Job Loss Could Kill You, Recession Reduces Mortality Risk
ByUnemployment increase risk of death, while recessions reduce mortality, according to a recent study the Business Standard reported.
Researchers from Drexel University in Pennsylvania found that job loss is associated with a 73 percent increase in the probability of death -- the equivalent of adding 10 years to a person's age. However, this increased risk affects only the minority of people who are unemployed and is outweighed by health-promoting effects of an economic slowdown that affect the entire population, such as a drop in traffic fatalities and reduced atmospheric pollution.
The researchers found that each percentage-point increase in the individual's state unemployment rate reduces the hazard of death by approximately 9 percent, which is about the equivalent of making a person one year younger.

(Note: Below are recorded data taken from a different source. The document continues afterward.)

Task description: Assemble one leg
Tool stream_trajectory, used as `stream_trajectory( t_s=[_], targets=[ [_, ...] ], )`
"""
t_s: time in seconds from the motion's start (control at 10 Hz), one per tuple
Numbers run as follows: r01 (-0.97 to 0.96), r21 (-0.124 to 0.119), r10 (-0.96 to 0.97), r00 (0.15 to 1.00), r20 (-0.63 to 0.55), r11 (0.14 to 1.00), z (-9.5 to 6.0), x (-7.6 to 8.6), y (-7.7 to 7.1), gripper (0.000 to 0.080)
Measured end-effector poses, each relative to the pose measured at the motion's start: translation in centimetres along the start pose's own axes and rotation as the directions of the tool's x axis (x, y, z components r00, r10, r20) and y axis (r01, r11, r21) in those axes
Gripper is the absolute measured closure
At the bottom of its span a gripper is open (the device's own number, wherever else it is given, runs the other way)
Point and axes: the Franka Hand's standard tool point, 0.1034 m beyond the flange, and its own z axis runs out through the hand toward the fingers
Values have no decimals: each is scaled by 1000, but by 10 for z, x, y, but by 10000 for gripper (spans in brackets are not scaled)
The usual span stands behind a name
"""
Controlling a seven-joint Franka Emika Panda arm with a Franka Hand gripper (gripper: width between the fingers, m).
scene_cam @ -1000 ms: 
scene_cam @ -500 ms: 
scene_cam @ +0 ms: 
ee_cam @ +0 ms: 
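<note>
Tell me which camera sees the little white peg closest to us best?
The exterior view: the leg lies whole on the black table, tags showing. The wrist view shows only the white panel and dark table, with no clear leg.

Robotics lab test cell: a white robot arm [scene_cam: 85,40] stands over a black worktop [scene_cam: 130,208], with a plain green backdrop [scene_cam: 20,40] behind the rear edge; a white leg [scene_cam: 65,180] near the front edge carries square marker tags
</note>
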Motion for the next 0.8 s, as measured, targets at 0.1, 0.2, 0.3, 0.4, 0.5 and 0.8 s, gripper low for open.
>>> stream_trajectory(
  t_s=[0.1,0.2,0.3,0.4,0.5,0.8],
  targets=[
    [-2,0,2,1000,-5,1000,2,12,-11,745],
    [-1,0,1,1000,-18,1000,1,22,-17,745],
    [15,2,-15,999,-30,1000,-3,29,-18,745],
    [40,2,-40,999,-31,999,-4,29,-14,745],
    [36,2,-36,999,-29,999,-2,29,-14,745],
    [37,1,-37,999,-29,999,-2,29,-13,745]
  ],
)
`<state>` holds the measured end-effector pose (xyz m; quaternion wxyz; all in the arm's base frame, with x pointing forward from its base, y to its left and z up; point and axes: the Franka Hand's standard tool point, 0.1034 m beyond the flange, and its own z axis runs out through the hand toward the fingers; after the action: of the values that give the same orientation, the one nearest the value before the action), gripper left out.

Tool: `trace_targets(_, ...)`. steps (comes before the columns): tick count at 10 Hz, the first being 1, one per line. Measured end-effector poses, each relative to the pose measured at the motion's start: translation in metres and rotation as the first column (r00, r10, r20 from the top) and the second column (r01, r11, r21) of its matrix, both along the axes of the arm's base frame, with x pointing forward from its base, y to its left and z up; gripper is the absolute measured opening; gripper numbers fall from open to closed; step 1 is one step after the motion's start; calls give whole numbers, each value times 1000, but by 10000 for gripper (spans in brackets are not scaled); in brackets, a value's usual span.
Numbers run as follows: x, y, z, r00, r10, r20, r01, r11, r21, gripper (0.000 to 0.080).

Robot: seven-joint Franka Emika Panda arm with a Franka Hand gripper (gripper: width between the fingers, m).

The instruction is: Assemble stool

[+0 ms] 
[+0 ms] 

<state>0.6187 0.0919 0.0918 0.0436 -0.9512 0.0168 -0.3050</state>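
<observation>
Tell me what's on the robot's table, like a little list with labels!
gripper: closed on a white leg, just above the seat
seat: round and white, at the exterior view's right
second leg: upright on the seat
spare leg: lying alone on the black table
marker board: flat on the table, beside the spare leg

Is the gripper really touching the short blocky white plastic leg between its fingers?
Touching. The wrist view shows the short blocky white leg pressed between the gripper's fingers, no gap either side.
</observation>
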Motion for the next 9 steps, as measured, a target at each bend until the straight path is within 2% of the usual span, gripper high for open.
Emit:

"Most people believe that being unemployed is a bad thing," José Tapia, lead author of the study and an economist and population health researcher in Drexel University's College of Arts and Sciences, said in a statement. "But what many people don't realize is that economic expansions -- which usually reduce joblessness -- also have effects that are harmful for society at large."
For the study, researchers collected and used data from the U.S. Department of Labor and annual survey data between the years 1979 and 1997 from the Panel Study of Income Dynamics, a nationally representative longitudinal study of U.S. residents, the investigators created models in which the hazard, or probability, of death was statistically estimated. The data were used to estimate how the risk of death depends on both the employment conditions of the individuals and the contextual economic conditions surrounding them, as indicated by the unemployment rate of the state in which the individual is living.
They found that joblessness strongly and significantly raises the risk of death among those suffering it, and that periods of higher unemployment rates, such as recessions, are associated with a moderate but significant reduction in the risk of death among the entire population.
"The increase in the risk of death associated with being unemployed is very strong," said Tapia, "but it is restricted to unemployed persons, who generally are a small fraction of the population, even in a severe recession. Compared with the increase in the risk of death among the unemployed, the decrease of the mortality risk associated with a weakening economy is small, but the benefit spreads across the entire adult population. The compound result of both effects is that total mortality rises in expansions and falls in recessions."
The findings were recently published in the American Journal of Epidemiology.